▶ [Provided data]:
*** Begin section ***
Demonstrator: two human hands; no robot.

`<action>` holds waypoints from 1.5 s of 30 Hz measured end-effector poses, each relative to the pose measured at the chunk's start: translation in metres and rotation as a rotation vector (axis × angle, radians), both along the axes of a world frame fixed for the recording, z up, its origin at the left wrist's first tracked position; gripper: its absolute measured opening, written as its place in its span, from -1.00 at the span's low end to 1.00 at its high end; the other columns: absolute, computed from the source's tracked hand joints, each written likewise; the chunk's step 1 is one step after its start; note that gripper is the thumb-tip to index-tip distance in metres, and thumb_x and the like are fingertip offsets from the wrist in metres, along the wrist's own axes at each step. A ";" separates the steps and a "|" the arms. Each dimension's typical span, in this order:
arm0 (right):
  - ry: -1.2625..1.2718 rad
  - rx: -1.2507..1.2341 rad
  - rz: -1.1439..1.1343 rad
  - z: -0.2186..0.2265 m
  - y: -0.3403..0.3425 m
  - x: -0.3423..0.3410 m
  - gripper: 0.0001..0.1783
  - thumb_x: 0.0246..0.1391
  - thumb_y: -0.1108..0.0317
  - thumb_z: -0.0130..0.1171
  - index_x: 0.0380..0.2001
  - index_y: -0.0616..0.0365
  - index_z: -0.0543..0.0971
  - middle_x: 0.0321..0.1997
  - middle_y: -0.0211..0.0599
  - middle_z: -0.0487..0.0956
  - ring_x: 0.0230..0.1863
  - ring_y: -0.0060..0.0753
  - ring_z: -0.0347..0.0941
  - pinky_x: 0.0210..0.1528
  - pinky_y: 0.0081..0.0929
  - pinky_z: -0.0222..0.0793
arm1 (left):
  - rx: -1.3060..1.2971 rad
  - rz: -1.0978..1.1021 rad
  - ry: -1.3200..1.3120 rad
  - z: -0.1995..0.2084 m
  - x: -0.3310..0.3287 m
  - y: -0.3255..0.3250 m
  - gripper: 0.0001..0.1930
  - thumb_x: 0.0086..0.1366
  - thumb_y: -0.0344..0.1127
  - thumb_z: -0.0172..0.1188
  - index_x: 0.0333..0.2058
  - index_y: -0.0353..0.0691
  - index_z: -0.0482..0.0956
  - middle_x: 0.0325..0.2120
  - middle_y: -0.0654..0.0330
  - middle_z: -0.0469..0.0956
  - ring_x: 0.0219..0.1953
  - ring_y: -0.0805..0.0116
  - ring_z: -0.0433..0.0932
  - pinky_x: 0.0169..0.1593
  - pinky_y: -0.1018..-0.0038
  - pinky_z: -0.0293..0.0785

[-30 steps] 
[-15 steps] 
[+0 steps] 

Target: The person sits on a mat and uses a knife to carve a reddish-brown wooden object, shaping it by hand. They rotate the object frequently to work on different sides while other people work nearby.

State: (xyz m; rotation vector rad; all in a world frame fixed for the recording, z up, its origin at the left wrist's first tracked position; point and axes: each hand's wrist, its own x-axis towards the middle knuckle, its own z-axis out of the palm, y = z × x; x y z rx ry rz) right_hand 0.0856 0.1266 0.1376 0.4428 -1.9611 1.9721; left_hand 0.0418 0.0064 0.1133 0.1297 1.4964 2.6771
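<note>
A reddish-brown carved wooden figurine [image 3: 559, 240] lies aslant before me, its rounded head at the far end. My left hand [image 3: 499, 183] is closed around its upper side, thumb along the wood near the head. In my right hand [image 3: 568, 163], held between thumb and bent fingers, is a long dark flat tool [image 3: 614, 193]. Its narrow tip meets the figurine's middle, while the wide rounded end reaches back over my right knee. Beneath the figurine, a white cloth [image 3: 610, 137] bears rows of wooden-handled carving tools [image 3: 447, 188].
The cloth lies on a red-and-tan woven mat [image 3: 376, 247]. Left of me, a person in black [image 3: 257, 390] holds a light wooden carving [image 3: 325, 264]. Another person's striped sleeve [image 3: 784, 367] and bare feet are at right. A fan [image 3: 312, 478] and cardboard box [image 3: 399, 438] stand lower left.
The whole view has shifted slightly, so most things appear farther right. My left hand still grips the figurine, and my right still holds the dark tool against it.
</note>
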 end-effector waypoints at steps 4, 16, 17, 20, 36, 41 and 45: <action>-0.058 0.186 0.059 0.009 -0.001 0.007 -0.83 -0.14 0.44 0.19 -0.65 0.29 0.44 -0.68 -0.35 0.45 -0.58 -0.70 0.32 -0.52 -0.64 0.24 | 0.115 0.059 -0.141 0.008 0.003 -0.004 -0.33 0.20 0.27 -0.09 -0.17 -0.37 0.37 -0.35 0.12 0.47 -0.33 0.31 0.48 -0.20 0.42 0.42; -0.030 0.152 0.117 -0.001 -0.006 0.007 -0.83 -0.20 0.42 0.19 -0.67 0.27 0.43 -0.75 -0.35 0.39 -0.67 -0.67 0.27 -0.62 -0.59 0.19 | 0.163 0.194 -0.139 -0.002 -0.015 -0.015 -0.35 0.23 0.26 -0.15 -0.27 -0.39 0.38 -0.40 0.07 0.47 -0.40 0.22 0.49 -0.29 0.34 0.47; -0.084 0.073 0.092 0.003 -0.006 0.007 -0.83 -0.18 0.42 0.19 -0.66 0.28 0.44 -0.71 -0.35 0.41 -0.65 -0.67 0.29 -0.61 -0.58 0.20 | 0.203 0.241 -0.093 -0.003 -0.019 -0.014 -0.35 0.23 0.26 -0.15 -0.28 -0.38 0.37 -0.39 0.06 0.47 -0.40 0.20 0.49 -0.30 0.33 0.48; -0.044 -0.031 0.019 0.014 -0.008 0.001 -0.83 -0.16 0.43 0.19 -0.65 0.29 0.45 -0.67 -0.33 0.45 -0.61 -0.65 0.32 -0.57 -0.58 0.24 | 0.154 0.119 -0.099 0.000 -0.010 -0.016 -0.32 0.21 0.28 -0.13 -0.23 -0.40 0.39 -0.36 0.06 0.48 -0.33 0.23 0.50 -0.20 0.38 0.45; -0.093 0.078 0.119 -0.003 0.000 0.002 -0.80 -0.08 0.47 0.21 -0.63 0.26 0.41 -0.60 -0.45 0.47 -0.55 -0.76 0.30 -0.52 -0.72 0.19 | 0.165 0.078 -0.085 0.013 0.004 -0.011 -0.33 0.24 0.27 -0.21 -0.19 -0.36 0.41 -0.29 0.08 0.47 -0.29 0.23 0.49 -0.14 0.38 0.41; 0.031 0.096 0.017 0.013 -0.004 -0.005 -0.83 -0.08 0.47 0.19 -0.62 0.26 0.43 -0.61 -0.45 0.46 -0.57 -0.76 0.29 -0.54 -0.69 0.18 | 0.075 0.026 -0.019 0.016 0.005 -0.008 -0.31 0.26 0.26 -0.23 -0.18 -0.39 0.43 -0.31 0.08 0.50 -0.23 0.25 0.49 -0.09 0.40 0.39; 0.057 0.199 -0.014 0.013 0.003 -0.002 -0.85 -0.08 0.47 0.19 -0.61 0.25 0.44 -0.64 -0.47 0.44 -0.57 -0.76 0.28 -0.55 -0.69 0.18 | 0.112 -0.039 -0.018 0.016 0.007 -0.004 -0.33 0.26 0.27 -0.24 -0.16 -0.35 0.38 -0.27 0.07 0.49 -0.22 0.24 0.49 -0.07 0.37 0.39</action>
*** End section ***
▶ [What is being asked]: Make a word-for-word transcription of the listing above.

▶ [Written solution]:
Demonstrator: two human hands; no robot.

`<action>` holds waypoints from 1.5 s of 30 Hz measured end-effector poses, each relative to the pose measured at the chunk's start: translation in metres and rotation as a rotation vector (axis × angle, radians), both along the axes of a world frame fixed for the recording, z up, its origin at the left wrist's first tracked position; gripper: its absolute measured opening, written as its place in its span, from -1.00 at the span's low end to 1.00 at its high end; the other columns: absolute, computed from the source's tracked hand joints, each written likewise; the chunk's step 1 is one step after its start; note that gripper is the thumb-tip to index-tip distance in metres, and thumb_x and the like are fingertip offsets from the wrist in metres, along the wrist's own axes at each step. A ";" separates the steps and a "|" the arms. Each dimension's typical span, in this order:
arm0 (right):
  - ry: -1.2625..1.2718 rad
  - rx: -1.2507..1.2341 rad
  - rz: -1.1439..1.1343 rad
  - z: -0.2186..0.2265 m
  - y: -0.3403..0.3425 m
  - x: -0.3423..0.3410 m
  - gripper: 0.0001..0.1783
  - thumb_x: 0.0246..0.1391
  - thumb_y: -0.1108..0.0317
  - thumb_z: -0.0130..0.1171
  - index_x: 0.0380..0.2001
  - index_y: -0.0616..0.0365
  - index_z: -0.0543..0.0971
  - middle_x: 0.0321..0.1997
  - middle_y: -0.0211..0.0599
  - middle_z: -0.0487..0.0956
  - ring_x: 0.0230..0.1863
  - ring_y: -0.0060..0.0753
  - ring_z: -0.0347..0.0941
  - pinky_x: 0.0210..0.1528
  - pinky_y: 0.0081..0.0929
  - pinky_z: -0.0222..0.0793
arm1 (left):
  - rx: -1.3060..1.2971 rad
  - rz: -1.0978..1.1021 rad
  - ry: -1.3200..1.3120 rad
  - z: -0.1995..0.2084 m
  - x: -0.3310..0.3287 m
  - y: -0.3255..0.3250 m
  - gripper: 0.0001..0.1930
  - thumb_x: 0.0086..0.1366
  - thumb_y: -0.0344..0.1127
  - thumb_z: -0.0172..0.1188
  - index_x: 0.0333..0.2058
  - index_y: -0.0353..0.0691
  - index_z: -0.0482..0.0956
  - middle_x: 0.0325..0.2120
  - middle_y: -0.0654..0.0330
  - middle_z: -0.0469..0.0956
  - ring_x: 0.0219..0.1953
  - ring_y: -0.0805..0.0116
  - ring_z: -0.0433..0.0932
  - pinky_x: 0.0169..0.1593
  - pinky_y: -0.1018..-0.0038
  - pinky_z: -0.0293..0.0785

[-30 steps] 
[-15 steps] 
[+0 steps] 

Target: The person sits on a mat and uses a knife to carve a reddish-brown wooden object, shaping it by hand. They rotate the object frequently to work on different sides while other people work nearby.

State: (xyz m; rotation vector rad; all in a world frame fixed for the recording, z up, its origin at the left wrist's first tracked position; point and axes: each hand's wrist, its own x-axis towards the middle knuckle, its own z-axis out of the palm, y = z × x; x y z rx ry rz) right_hand 0.0856 0.1266 0.1376 0.4428 -1.9611 1.9721; left_hand 0.0418 0.0064 0.1133 0.1297 1.4964 2.6771
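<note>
A reddish-brown carved wooden figurine [image 3: 559, 240] lies aslant before me, its rounded head at the far end. My left hand [image 3: 499, 183] is closed around its upper side, thumb along the wood near the head. In my right hand [image 3: 568, 163], held between thumb and bent fingers, is a long dark flat tool [image 3: 614, 193]. Its narrow tip meets the figurine's middle, while the wide rounded end reaches back over my right knee. Beneath the figurine, a white cloth [image 3: 610, 137] bears rows of wooden-handled carving tools [image 3: 447, 188].
The cloth lies on a red-and-tan woven mat [image 3: 376, 247]. Left of me, a person in black [image 3: 257, 390] holds a light wooden carving [image 3: 325, 264]. Another person's striped sleeve [image 3: 784, 367] and bare feet are at right. A fan [image 3: 312, 478] and cardboard box [image 3: 399, 438] stand lower left.
The whole view has shifted slightly, so most things appear farther right. My left hand still grips the figurine, and my right still holds the dark tool against it.
</note>
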 end-effector waypoints at steps 4, 16, 17, 20, 36, 41 and 45: <action>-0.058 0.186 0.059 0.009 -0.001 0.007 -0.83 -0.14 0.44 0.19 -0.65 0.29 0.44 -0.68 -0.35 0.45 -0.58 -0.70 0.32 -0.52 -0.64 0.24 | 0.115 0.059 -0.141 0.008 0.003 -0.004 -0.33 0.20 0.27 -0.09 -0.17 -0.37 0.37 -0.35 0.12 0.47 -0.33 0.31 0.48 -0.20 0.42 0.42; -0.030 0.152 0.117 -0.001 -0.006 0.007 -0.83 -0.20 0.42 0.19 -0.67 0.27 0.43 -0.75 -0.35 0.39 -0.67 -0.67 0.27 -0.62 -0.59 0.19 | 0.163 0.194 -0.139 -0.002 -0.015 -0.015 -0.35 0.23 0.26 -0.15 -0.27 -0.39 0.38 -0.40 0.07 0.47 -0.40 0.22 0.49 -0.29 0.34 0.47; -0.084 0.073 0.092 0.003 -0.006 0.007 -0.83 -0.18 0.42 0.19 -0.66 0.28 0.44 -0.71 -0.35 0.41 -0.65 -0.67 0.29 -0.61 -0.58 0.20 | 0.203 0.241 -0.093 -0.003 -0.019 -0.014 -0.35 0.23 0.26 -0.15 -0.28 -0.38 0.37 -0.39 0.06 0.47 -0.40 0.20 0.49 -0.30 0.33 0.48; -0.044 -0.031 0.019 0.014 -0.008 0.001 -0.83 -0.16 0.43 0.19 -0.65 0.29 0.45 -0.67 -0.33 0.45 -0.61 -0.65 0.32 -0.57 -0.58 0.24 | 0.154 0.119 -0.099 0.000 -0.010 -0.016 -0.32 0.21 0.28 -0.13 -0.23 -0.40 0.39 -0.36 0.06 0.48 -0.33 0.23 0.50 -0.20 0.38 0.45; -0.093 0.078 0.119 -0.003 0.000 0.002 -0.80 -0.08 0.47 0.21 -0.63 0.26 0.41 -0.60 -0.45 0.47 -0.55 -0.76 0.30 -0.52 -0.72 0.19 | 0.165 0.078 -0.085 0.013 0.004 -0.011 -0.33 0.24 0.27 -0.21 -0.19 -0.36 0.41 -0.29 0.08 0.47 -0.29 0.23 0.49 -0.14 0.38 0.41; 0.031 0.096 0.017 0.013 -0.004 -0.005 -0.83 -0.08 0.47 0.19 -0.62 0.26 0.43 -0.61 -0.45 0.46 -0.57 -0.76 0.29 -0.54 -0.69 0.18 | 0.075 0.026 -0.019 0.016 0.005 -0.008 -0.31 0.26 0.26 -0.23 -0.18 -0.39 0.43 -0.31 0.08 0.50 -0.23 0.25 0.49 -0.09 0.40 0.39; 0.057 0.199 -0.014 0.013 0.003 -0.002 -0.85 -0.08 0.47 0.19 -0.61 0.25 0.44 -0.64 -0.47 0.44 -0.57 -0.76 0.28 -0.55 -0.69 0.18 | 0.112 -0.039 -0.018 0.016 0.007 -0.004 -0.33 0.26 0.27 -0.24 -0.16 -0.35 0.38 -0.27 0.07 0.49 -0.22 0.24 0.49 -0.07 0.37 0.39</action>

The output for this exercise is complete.